Object does not point to NULL after deleting

Question

I have a Node class. The members are an int id, and a pointer to the next node: Node* next. I implemented the constructor and destructor as follows:

#include <iostream>

class Node
{
public:
  int id;
  Node *next;
  Node() : id(0), next(nullptr) {}
  explicit Node(int id) : id(id), next(nullptr) {}

  ~Node() {
    std::cout << (*this) << " destructed \n";
    delete next;
    next = nullptr;
  }

  friend std::ostream &operator<<(std::ostream &os, const Node &node) {
    os << "Node(" << node.id << ")";
    return os;
  }
};

int main()
{
  Node *node0;
  Node *node1;
  node0 = new Node(0);
  node1 = new Node(1);
  node0->next = node1;

  delete node0; // outputs Node(0) destructed\nNode(1) destructed
  node0 = nullptr;
  std::cout << (nullptr == node0) << '\n'; // outputs 1
  std::cout << (nullptr == node1) << '\n'; // outputs 0
  std::cout << *node1 << " \n"; // outputs Node(8430)
  return 0;
}

I thought node1 should already point to nullptr since when calling the destructor for node0, its next is deleted and point to nullptr, but the output suggests that node1 is apparently Node(8430) and is not a nullptr.

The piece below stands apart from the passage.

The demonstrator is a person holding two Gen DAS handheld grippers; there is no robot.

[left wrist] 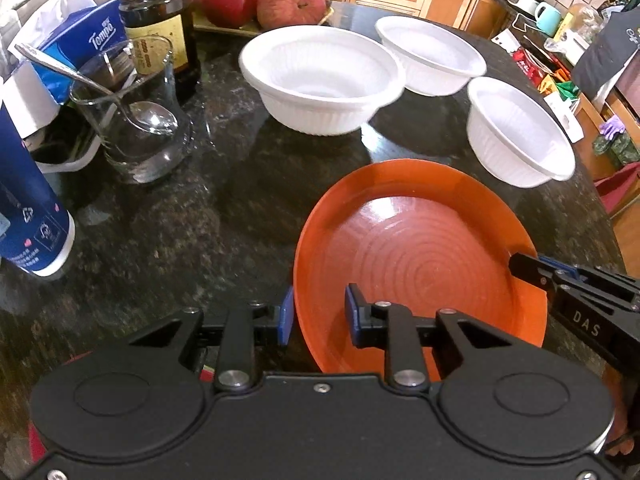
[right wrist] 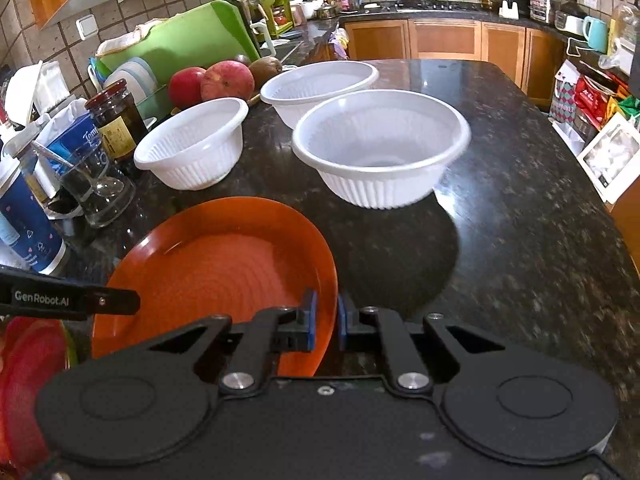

I know that when dereferencing a nullptr it could result in undefined behavior. How can I modify this program so that after calling delete node0, node1 can also become nullptr?

Answer 1

What you expect is similar to this:

void foo(int* ptr) {
    delete ptr;
    ptr = nullptr;
}

int main() {
   int * x = new int;
   foo(x);
   assert( x == nullptr);   // NOPE !!
}

ptr is a copy of x. delete ptr deletes the dynamically allocated int. That does not affect the value of x in any way. x still has the same value after calling foo. It just is not a valid pointer anymore. The address where it points holds no int anymore.

Or even simpler:

int* a = new int;
int* b = a;
delete a;
a = nullptr;
assert( b == nullptr ); // NOPE !!!

Actually your misunderstanding can be traced back to an even simpler example:

int a = 42;
int b = a;
a = 0;
assert( b == 0); // NO !!

With pointers it is no different.

In your code node0->next = node1; a copy of the pointer is made. Then in the destructor of node0 you delete the node pointed to by node0->next but that has no effect on the pointer in main.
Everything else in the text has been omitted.